DATA BLOCK:
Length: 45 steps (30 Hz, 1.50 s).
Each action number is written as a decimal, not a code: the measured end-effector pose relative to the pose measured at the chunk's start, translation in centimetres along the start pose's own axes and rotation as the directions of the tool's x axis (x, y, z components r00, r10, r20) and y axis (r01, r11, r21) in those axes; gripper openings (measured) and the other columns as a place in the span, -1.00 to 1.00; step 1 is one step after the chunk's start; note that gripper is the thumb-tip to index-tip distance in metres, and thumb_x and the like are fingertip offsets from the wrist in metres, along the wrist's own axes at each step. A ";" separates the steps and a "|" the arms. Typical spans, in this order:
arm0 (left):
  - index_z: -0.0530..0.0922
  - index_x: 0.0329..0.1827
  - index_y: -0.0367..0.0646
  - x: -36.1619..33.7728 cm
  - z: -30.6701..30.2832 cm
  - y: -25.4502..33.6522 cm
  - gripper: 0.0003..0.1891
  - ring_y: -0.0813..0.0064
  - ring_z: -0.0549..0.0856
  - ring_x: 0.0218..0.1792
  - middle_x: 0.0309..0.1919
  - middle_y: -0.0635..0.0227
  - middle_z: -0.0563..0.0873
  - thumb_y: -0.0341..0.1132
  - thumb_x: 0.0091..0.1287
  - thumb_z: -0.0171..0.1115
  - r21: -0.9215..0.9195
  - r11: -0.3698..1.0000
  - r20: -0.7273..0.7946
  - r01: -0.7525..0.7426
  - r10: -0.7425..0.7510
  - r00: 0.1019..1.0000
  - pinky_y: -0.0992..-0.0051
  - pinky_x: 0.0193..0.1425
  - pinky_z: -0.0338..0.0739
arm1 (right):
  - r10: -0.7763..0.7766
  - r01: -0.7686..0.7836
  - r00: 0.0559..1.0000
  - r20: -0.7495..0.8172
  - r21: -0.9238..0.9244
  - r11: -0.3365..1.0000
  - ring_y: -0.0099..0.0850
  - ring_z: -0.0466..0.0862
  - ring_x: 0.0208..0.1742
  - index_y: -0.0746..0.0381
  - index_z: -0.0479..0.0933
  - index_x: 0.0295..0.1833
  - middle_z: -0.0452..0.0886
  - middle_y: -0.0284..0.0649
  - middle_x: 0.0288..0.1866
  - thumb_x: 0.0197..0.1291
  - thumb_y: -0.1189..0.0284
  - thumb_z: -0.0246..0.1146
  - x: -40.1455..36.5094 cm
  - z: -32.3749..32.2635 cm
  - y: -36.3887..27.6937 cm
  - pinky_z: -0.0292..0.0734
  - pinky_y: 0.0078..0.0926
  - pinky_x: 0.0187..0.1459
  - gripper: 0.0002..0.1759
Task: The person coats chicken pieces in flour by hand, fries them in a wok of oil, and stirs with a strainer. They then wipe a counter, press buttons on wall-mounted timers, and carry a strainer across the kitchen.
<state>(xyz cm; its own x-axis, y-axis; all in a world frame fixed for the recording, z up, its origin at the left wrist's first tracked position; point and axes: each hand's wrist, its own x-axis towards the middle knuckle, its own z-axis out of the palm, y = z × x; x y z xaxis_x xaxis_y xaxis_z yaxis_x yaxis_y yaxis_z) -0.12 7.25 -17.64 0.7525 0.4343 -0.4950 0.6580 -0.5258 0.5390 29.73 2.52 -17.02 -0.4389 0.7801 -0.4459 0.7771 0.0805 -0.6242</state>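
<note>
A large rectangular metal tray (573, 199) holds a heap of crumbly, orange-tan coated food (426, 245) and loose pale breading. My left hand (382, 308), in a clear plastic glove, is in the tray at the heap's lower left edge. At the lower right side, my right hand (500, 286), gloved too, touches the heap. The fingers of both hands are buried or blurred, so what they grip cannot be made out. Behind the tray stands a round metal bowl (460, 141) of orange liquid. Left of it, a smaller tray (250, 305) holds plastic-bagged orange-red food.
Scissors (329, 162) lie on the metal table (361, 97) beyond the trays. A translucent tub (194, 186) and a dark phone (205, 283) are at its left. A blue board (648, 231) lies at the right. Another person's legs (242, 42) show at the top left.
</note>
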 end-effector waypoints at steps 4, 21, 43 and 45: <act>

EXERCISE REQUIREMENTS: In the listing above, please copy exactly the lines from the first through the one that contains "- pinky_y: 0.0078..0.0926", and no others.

SOLUTION TO THIS PROBLEM:
Length: 45 steps (30 Hz, 1.50 s).
Each action number is written as a decimal, not a code: the measured end-effector pose relative to the pose measured at the chunk's start, translation in centimetres along the start pose's own axes and rotation as the directions of the tool's x axis (x, y, z components r00, r10, r20) and y axis (r01, r11, r21) in those axes; gripper openings (measured) and the other columns as a place in the span, -1.00 to 1.00; step 1 is one step after the chunk's start; note that gripper is the thumb-tip to index-tip distance in metres, and thumb_x and the like are fingertip offsets from the wrist in metres, along the wrist's own axes at each step. A ";" separates the steps and a "|" the arms. Typical spans, in this order:
arm0 (left):
  - index_z: -0.0530..0.0922
  - index_x: 0.0329..0.1827
  - index_y: -0.0367..0.0646
  - x: -36.1619..33.7728 cm
  - z: -30.6701..30.2832 cm
  - y: -25.4502..33.6522 cm
  - gripper: 0.0003..0.1891
  - ring_y: -0.0813..0.0064
  - ring_z: -0.0549..0.0856
  - ring_x: 0.0218..0.1792
  - middle_x: 0.0309..0.1919
  - middle_y: -0.0635..0.0227
  - middle_z: -0.0563..0.0873
  - thumb_y: -0.0341..0.1132
  - thumb_x: 0.0091..0.1287
  - thumb_z: -0.0171..0.1115
  - r21: -0.9215..0.9195
  - r11: -0.3698..1.0000
  - r20: -0.7273..0.7946
  - r01: -0.7525..0.7426
  - r10: -0.7425..0.7510
  - r00: 0.1019..1.0000
  - pinky_y: -0.0992..-0.0051
  - pinky_x: 0.0193..0.1425
  - pinky_z: -0.0338..0.0739
arm1 (right):
  - r10: -0.7763..0.7766
  - r01: -0.7686..0.7836
  - r00: 0.0559..1.0000
  - r20: -0.7495..0.8172
  - r21: -0.9238..0.9244
  - r11: -0.3365..1.0000
  - ring_y: -0.0099..0.0850
  - ring_z: -0.0466..0.0862
  - ring_x: 0.0208..0.1742
  - index_y: -0.0746..0.0381
  - index_z: -0.0479..0.0933
  - index_x: 0.0295..0.1833
  - middle_z: -0.0452..0.0886
  - middle_y: -0.0284..0.0649
  - middle_x: 0.0288..0.1866
  - thumb_x: 0.0197..0.1291
  - thumb_y: -0.1189..0.0284
  - thumb_z: -0.0246..0.1146
  - x: -40.1455..36.5094 cm
  - z: -32.3749..32.2635 cm
  - y: -36.3887..27.6937 cm
  - pinky_z: -0.0292..0.0734
  - pinky_y: 0.0078..0.0926

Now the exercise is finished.